* How to complete this task:
Please repeat the line that has "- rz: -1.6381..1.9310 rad" and all lines after it, exactly as they appear, through the end of the entries.

* Stored data entries:

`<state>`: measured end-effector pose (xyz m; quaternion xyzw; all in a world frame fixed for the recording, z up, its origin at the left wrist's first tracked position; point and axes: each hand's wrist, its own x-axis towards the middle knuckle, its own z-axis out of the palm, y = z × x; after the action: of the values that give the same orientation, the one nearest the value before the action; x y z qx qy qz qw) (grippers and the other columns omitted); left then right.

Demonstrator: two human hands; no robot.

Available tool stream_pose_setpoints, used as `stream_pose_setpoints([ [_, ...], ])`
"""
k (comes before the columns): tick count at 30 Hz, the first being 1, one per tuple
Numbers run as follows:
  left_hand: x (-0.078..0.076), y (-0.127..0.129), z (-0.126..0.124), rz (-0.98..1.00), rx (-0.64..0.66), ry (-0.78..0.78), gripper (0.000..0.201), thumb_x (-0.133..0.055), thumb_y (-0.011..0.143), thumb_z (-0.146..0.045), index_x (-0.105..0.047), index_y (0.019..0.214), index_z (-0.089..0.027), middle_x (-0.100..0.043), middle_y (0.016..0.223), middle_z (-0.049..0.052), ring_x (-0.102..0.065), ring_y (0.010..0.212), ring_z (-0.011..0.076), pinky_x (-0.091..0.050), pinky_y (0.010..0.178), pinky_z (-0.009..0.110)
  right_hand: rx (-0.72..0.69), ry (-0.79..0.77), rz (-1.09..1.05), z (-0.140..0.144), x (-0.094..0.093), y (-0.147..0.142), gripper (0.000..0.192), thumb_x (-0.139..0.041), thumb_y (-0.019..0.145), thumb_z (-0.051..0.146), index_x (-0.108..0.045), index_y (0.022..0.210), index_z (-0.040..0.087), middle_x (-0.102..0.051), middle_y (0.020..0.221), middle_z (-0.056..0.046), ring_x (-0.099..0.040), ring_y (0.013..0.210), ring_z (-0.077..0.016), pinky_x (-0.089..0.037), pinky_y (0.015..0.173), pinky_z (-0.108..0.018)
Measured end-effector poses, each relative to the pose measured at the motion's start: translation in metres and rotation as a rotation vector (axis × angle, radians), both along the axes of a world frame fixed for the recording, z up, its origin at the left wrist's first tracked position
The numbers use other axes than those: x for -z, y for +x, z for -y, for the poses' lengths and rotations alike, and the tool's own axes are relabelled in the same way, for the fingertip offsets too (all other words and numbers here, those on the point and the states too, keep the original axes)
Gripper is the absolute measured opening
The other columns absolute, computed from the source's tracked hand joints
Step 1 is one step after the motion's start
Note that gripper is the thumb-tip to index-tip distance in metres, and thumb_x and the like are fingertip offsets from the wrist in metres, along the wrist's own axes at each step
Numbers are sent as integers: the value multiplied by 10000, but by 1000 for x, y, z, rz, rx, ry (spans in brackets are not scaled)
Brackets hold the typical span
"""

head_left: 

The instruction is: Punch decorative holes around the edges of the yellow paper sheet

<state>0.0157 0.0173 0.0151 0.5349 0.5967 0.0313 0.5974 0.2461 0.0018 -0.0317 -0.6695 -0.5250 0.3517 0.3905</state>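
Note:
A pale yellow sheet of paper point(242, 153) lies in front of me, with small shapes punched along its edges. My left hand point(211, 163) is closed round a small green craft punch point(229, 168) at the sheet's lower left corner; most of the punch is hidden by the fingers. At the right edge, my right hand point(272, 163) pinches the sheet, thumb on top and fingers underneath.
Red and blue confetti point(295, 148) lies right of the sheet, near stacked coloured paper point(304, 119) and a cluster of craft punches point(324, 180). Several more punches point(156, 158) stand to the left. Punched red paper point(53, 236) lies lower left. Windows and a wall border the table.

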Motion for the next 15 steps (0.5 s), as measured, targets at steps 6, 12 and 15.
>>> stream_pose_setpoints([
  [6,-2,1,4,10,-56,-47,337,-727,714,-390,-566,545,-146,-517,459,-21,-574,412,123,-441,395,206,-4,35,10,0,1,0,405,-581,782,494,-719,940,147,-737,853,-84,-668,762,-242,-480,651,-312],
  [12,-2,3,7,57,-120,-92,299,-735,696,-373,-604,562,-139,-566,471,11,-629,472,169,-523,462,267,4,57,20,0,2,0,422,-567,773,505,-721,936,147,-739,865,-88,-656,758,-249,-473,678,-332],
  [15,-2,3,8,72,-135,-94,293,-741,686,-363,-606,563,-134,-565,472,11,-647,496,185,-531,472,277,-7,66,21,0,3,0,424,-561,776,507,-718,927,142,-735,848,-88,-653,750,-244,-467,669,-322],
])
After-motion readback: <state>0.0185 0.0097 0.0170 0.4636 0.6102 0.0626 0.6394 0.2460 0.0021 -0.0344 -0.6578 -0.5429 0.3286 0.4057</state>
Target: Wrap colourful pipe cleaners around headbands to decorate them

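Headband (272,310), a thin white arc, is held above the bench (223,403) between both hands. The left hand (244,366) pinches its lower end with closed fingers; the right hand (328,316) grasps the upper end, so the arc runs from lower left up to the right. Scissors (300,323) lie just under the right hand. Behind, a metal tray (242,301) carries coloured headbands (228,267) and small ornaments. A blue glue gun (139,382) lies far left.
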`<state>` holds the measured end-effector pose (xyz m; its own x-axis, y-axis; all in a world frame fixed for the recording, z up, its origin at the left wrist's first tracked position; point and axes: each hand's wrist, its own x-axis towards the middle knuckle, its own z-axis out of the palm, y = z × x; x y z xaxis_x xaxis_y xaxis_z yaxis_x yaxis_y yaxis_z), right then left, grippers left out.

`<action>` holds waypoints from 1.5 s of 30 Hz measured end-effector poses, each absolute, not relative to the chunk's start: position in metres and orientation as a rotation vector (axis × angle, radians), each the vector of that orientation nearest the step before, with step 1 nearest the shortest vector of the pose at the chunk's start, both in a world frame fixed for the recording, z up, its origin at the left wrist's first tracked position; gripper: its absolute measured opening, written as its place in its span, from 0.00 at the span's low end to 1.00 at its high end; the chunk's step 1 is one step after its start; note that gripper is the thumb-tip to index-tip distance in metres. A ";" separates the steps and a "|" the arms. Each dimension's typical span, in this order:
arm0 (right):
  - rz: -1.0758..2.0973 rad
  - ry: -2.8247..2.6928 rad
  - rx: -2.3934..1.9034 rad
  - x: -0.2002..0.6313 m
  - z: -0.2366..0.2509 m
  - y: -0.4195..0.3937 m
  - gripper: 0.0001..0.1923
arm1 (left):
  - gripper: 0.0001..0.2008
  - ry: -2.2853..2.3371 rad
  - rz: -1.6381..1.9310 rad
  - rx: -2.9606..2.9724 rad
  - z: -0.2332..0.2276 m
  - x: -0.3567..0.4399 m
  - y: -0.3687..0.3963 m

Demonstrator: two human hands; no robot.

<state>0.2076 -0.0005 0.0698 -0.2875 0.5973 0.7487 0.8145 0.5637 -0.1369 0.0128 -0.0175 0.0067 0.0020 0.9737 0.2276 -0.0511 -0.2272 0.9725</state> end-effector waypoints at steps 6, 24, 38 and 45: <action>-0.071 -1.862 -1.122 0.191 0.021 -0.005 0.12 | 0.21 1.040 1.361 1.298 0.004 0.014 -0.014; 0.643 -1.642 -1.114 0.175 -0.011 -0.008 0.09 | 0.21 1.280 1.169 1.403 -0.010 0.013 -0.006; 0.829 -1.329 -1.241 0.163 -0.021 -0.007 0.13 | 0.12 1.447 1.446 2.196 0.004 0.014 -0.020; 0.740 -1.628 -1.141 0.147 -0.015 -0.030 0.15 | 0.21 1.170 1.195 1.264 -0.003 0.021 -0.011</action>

* Result:
  - rz: -1.6381..1.9310 rad
  - rx: -2.9606..2.9724 rad
  - z: -0.2332..0.2276 m
  - x: -0.3567..0.4399 m
  - y: -0.3687..0.3963 m

Demonstrator: two human hands; no robot.

<state>0.2076 -0.0005 0.0698 -0.2875 0.5973 0.7487 0.8145 0.5637 -0.1369 0.0128 -0.0175 0.0067 0.0020 0.9737 0.2276 -0.0511 -0.2272 0.9725</state> end-effector waypoints at steps 6, 24, 38 and 45: <action>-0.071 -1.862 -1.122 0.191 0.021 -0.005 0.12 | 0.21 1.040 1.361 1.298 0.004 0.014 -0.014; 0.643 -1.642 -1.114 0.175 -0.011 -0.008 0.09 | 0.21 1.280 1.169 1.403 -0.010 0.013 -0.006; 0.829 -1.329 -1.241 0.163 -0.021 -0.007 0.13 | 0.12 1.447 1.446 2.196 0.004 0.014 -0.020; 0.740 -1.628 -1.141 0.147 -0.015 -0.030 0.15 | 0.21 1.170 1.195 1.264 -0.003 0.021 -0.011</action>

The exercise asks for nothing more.